Когда я прочла списки вслух и взяла лист, чтобы убрать его в личное дело Гилье, он робко потянулся к рисунку и сказал почти шепотом:

— Вообще-то… другое не поместилось.

Я недоуменно переспросила:

— Другое?

Он кивнул, пробормотал:

— Там, сзади. — Перевернул листок и снова положил его на стол.

«Там, сзади».

На изнанке Гилье написал еще одни список. Из одного пункта:

ПОДВАЛ

1 — Коричневый кожаный альбом, он лежит под кем, чтобы его никто не нашел, потому что это папино сокровище и секрет, и так лучше.

Я не нашлась что сказать. Очевидно, строчку про альбом Гилье дописал в последнюю минуту — она написана не карандашом, а маркером, и почерк не такой аккуратный.

— Надо же, коричневый кожаный альбом. — Я оставила листок на столе.

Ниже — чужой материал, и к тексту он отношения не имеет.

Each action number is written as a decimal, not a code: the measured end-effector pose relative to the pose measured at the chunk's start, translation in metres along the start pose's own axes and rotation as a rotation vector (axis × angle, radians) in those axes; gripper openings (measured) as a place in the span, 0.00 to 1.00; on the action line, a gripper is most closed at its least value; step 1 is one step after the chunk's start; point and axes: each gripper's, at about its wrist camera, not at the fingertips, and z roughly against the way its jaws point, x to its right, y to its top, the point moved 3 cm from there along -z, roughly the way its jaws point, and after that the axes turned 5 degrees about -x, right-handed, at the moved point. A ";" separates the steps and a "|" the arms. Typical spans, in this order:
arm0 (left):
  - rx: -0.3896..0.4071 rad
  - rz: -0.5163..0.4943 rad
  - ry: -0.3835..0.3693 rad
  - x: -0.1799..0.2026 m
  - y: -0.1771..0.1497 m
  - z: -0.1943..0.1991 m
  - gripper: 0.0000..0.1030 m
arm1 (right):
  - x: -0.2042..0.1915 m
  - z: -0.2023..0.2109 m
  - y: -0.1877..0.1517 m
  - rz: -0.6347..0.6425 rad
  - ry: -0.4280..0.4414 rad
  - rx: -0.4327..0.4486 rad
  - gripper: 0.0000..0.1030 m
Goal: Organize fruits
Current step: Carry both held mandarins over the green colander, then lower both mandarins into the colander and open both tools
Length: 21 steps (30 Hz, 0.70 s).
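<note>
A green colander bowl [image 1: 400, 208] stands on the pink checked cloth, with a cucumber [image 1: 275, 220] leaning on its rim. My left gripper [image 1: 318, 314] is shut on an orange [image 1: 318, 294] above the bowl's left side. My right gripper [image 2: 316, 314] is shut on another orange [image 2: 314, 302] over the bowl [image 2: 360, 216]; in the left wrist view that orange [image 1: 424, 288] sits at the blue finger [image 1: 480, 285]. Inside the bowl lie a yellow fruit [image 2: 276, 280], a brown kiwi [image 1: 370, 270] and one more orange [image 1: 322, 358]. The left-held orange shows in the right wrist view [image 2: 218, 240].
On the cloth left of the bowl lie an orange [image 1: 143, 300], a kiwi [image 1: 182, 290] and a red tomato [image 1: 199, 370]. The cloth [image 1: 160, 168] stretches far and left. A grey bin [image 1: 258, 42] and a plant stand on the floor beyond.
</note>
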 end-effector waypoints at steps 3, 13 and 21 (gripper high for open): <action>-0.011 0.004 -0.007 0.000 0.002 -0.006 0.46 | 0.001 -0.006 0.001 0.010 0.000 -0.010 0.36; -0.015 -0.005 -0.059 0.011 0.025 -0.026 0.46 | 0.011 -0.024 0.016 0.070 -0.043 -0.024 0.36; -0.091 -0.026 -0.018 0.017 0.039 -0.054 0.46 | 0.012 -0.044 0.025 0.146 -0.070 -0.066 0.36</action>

Гилье посмотрел на меня, но ничего не сказал. Я решила его прощупать:

— Х-м-м… Он на самом дне сундука, правда?

— Да, — сказал он.

— Ну, если твой папа так хорошо его прячет, он, наверно, очень ценный.

Он кивнул, не глядя на меня.

— Должно быть, в альбоме много таинственных и чудесных вещей.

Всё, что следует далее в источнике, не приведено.